- [What you have to do]
Count every line in the data below that includes "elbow", and give only the result.

- [Given records]
== Segment start ==
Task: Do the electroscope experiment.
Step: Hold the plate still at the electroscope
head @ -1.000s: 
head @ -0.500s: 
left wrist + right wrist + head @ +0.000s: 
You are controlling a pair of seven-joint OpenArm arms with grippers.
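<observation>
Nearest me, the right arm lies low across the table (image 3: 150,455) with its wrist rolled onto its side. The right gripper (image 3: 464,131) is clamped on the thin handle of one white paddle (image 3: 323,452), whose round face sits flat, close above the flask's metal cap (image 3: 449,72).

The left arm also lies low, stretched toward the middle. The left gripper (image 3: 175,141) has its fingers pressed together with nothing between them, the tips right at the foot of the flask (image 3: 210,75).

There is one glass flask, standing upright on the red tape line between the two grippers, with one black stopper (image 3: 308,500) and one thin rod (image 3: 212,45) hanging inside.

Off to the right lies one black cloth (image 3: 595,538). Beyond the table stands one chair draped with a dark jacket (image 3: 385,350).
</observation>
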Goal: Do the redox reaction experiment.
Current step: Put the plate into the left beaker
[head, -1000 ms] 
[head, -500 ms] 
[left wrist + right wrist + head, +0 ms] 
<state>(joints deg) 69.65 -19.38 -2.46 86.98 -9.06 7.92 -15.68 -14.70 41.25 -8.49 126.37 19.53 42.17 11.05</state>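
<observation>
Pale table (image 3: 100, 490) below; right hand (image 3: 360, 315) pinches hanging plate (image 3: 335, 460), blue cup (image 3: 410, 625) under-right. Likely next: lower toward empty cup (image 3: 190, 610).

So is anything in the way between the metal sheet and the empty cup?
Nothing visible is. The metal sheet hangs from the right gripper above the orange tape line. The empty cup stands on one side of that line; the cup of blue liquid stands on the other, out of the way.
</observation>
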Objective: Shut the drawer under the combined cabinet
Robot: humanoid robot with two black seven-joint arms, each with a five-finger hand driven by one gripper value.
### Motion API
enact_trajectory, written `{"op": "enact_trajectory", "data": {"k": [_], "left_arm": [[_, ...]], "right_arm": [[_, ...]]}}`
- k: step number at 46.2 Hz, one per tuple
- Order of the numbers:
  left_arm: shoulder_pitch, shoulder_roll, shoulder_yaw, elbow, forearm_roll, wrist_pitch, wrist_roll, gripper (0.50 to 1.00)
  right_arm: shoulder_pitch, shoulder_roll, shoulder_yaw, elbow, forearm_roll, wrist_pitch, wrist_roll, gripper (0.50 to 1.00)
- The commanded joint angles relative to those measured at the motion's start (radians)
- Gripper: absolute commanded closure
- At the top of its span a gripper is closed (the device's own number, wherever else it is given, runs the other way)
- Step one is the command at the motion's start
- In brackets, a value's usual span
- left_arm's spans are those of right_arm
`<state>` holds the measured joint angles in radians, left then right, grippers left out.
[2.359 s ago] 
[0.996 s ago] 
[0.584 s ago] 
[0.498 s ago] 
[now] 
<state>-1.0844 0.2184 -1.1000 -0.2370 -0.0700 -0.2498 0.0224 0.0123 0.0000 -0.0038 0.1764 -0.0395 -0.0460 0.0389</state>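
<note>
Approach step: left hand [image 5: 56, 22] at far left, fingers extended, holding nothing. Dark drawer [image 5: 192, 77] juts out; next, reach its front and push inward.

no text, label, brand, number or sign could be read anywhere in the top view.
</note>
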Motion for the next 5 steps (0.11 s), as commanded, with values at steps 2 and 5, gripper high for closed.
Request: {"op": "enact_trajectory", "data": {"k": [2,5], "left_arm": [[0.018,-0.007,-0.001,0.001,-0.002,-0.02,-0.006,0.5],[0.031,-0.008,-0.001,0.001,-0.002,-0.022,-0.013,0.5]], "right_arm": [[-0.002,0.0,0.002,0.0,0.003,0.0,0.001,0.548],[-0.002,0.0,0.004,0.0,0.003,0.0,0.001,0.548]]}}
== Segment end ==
- [Response to the task]
2